== TASK GOAL ==
Retype the listing without any alteration.

== INFORMATION SHOWN ==
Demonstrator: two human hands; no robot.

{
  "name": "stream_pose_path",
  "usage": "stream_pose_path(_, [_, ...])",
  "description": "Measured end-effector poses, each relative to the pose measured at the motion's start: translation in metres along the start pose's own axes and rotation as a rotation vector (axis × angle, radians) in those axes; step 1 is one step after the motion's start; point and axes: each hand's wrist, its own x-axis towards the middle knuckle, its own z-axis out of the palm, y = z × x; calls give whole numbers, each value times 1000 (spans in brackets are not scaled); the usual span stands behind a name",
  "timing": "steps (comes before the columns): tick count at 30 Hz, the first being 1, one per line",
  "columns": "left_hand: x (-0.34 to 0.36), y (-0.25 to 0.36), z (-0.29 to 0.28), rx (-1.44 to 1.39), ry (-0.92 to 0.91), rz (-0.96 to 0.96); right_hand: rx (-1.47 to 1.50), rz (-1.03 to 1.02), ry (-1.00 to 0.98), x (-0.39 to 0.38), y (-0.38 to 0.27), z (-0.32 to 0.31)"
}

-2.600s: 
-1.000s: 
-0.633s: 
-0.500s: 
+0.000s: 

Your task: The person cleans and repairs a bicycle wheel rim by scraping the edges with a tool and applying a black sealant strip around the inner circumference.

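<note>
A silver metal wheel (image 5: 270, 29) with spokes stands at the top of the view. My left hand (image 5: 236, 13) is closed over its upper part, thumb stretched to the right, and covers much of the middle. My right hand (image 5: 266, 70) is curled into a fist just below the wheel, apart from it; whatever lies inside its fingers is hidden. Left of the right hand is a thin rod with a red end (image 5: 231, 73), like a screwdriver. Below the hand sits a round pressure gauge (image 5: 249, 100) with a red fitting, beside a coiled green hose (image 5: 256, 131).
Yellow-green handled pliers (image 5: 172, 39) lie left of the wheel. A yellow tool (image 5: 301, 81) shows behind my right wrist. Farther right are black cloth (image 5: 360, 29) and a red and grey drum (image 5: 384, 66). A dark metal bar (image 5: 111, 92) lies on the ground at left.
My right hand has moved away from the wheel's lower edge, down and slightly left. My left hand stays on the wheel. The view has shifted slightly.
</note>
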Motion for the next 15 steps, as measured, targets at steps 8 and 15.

== WRITTEN RESPONSE ==
Demonstrator: two human hands; no robot.

{
  "name": "stream_pose_path",
  "usage": "stream_pose_path(_, [_, ...])",
  "description": "Measured end-effector poses, each relative to the pose measured at the motion's start: translation in metres along the start pose's own axes and rotation as a rotation vector (axis × angle, radians) in those axes; step 1 is one step after the motion's start; point and axes: each hand's wrist, its own x-axis towards the middle knuckle, its own z-axis out of the palm, y = z × x; calls give whole numbers, each value times 1000 (spans in brackets are not scaled); the usual span stands behind a name",
  "timing": "steps (comes before the columns): tick count at 30 Hz, the first being 1, one per line",
  "columns": "left_hand: x (-0.34 to 0.36), y (-0.25 to 0.36), z (-0.29 to 0.28), rx (-1.44 to 1.39), ry (-0.92 to 0.91), rz (-0.96 to 0.96); right_hand: rx (-1.47 to 1.50), rz (-1.03 to 1.02), ry (-1.00 to 0.98), x (-0.39 to 0.38), y (-0.38 to 0.27), z (-0.32 to 0.31)"
}

-2.600s: 
-1.000s: 
-0.633s: 
-0.500s: 
+0.000s: 

Your task: The person cleans and repairs a bicycle wheel rim by scraping the edges with a tool and applying a black sealant strip around the inner circumference.

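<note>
A silver metal wheel (image 5: 270, 29) with spokes stands at the top of the view. My left hand (image 5: 236, 13) is closed over its upper part, thumb stretched to the right, and covers much of the middle. My right hand (image 5: 266, 70) is curled into a fist just below the wheel, apart from it; whatever lies inside its fingers is hidden. Left of the right hand is a thin rod with a red end (image 5: 231, 73), like a screwdriver. Below the hand sits a round pressure gauge (image 5: 249, 100) with a red fitting, beside a coiled green hose (image 5: 256, 131).
Yellow-green handled pliers (image 5: 172, 39) lie left of the wheel. A yellow tool (image 5: 301, 81) shows behind my right wrist. Farther right are black cloth (image 5: 360, 29) and a red and grey drum (image 5: 384, 66). A dark metal bar (image 5: 111, 92) lies on the ground at left.
My right hand has moved away from the wheel's lower edge, down and slightly left. My left hand stays on the wheel. The view has shifted slightly.
</note>
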Motion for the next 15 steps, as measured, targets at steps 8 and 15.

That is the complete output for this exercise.